Californians would lose $38 billion under GOP tax plan, Berkeley economist says
California’s real estate market remains strong, but a proposed Republican tax plan could put a dent in the state’s economy, according to a new report from a UC Berkeley economist.
Professor Ken Rosen, chairman of the Fisher Center for Real Estate and Economics at the university’s Haas School of Business, said the state’s hot real estate market is in “extra innings” and is reaching the end of its cycle. And the proposed Republican tax plan, which the Senate is debating this week, could reduce California’s economy by 2 to 3 percent.
“One-third of people in California are going to face a tax increase that’s going to be quite substantial,” Rosen said during a presentation in San Francisco on Monday, according to the Haas website. “There are also a number of provisions that will hurt housing, including the property tax deduction limitation and limitations on mortgage interest deductions.”
The House of Representatives on Nov. 16 passed a version of the bill that capped mortgage interest deductions at $500,000. The Senate version raises that cap to $1 million but retains the state and local tax deduction cuts.
The seller’s real estate market that took off after the Great Recession resulted in especially pricey homes on the Central Coast.
In San Luis Obispo County, the September median price — meaning half of buyers purchased more expensive homes and half purchased cheaper homes — was $585,000, according to Core Logic, an Irvine-based data firm.
Rosen said that this market cycle will end when interest rates, which the Federal Reserve has kept artificially low since the recession, are normalized.

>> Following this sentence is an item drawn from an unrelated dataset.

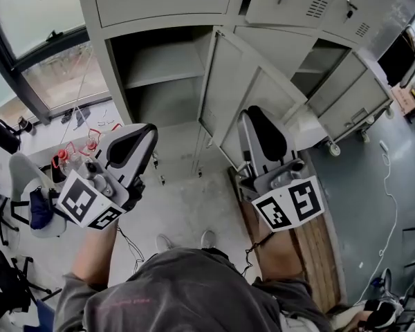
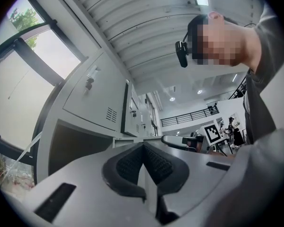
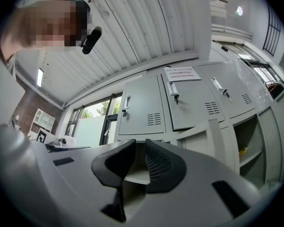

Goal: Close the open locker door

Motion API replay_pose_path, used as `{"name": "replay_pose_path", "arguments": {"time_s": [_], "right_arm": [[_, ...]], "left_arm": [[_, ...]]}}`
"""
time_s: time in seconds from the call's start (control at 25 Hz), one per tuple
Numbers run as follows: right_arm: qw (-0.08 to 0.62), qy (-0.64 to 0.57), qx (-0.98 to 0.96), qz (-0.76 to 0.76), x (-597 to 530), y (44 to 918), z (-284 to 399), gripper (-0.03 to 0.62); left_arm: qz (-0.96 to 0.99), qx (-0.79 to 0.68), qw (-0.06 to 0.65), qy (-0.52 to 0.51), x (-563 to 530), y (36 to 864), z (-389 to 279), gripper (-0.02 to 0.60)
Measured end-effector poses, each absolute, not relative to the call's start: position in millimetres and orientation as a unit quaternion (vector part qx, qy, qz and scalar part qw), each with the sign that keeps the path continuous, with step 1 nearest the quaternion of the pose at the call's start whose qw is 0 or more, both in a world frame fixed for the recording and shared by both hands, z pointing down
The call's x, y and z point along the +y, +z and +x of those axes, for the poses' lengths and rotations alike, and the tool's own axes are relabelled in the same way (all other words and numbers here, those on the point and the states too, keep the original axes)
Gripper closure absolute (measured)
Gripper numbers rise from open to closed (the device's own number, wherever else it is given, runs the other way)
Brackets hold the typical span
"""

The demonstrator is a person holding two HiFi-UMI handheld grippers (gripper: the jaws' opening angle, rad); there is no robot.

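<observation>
locker door (image 1: 242, 88): open | right hand-held gripper (image 1: 256, 120): jaws apart, seemingly empty

A wooden board (image 1: 324, 251) lies on the grey concrete floor (image 1: 187, 209). Far left of the board, a large dark-framed window (image 1: 55, 71) reaches down to the floor. Also left of the board, nearer than the window, red wires (image 1: 90, 138) tangle beside a white seat (image 1: 24, 178) that carries a blue object (image 1: 38, 209). Right of the board, a thin white cable (image 1: 394, 209) snakes across the floor.
</observation>
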State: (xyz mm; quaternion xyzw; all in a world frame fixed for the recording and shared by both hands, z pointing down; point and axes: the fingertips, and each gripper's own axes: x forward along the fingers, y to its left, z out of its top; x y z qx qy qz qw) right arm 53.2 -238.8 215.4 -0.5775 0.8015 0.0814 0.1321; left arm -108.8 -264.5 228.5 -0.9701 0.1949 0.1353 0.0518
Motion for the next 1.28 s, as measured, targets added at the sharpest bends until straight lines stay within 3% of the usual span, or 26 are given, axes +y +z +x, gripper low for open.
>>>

“It’s important to say that unlike the late ’80s or 2004 to 2007, we’re not at a point where real estate values are about to crash,” Rosen said.
“They crashed then because real estate was too expensive relative to everything else — today it’s relatively fairly valued. I think we’re going to see a correction, but my best guess is we’ve got extra innings, a couple more years.”

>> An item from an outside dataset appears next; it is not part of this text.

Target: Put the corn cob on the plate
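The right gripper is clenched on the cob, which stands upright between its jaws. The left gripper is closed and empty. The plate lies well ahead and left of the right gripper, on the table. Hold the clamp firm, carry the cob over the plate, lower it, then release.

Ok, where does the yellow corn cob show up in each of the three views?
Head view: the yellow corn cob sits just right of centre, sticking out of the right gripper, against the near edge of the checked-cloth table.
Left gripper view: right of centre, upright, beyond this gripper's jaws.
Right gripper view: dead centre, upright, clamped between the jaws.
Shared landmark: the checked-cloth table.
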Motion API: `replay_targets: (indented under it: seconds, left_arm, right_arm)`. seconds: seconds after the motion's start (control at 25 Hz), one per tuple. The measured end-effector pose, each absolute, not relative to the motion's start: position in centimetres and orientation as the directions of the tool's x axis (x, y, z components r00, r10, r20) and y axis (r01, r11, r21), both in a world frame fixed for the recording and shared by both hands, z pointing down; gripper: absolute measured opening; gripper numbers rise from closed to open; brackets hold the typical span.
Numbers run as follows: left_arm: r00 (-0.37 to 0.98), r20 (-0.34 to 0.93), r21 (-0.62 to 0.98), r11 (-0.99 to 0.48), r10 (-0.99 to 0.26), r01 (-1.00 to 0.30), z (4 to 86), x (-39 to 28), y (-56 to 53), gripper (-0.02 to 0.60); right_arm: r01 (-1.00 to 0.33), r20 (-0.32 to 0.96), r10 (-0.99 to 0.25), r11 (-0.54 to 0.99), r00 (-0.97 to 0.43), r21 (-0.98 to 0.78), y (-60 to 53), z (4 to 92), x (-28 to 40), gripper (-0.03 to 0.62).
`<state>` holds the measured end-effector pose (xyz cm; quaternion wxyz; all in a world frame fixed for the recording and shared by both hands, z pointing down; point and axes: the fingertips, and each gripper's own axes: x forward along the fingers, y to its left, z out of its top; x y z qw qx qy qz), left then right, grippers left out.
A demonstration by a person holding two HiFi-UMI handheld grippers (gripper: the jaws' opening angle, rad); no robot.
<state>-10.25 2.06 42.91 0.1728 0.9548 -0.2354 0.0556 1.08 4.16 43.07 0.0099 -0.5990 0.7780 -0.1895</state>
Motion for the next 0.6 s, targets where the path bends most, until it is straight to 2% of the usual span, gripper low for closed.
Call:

In addition, a paper Rosen recently wrote on the proposed Republican tax plan said it would take $38 billion from middle- and high-income California taxpayers, mostly due to the elimination of state and local tax deductions, according to the Haas website.

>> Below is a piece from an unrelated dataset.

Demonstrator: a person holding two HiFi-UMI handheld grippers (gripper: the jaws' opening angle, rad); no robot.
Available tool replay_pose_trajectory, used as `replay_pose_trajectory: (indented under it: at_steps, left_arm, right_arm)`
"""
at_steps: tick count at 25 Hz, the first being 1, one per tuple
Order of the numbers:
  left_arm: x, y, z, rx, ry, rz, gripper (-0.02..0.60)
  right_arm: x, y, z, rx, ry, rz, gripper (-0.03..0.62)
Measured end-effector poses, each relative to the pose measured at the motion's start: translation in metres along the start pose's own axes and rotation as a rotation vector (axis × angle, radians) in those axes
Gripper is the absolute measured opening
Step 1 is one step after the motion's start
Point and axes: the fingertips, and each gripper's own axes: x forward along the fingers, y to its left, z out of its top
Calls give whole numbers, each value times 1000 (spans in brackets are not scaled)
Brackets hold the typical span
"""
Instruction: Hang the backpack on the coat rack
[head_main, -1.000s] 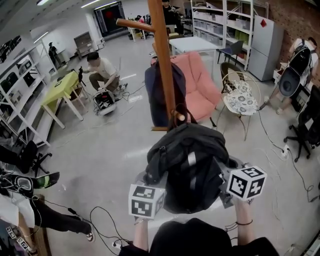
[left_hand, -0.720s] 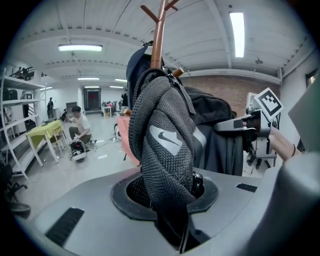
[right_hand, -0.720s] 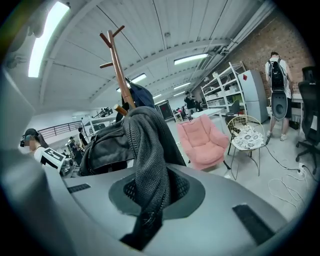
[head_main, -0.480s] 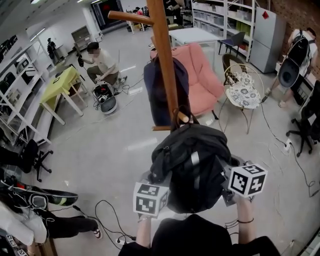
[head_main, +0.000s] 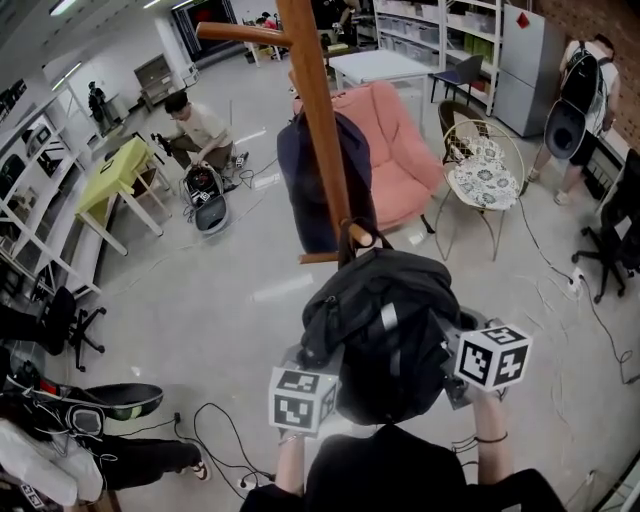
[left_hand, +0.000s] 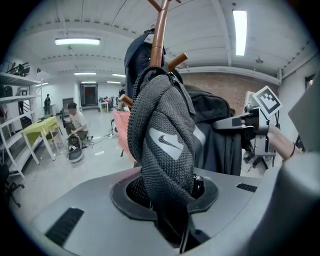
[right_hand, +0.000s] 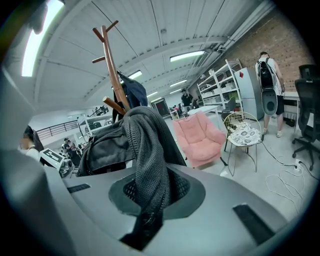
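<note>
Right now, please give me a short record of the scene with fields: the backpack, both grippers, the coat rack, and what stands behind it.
backpack: black, held up against the pole of the coat rack, top near a lower peg; hooked or not, cannot tell
left gripper: shut on its grey mesh strap
right gripper: shut on its other mesh strap
coat rack: wooden, a dark blue item hangs on its far side
behind: pink armchair

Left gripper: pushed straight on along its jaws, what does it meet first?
The left gripper already clamps the backpack's mesh strap. Straight on lies the backpack body, then probably the coat rack pole, though depth is unclear.
</note>
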Motion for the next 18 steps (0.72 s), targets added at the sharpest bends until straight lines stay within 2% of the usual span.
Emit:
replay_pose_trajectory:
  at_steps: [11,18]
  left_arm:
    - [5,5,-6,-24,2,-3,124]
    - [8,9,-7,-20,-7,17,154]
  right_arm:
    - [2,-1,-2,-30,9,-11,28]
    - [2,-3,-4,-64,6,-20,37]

Cutting those deductions would would hurt Californians and residents living in other high-income, high-tax states, Rosen wrote. The state’s economy would take a hit, resulting in fewer jobs and less sales and property tax revenue for local and state governments, he wrote.
“The long-run impact of this worsening relative tax differential means that the tax-motivated out-migration from California will accelerate.”